Task to carry out |
In the listing below, locate the line containing "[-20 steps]"; reproduce that line and all lines that follow it, unchanged.

Supplied material |
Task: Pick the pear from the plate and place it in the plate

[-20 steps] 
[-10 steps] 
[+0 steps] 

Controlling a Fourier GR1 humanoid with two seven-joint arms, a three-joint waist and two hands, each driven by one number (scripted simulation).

Exercise result |
[-20 steps] 
[-10 steps] 
[+0 steps] 

Controlling a Fourier GR1 humanoid with two seven-joint arms, a three-joint waist and two hands, each driven by one number (scripted simulation).

That finishes the answer to the exercise.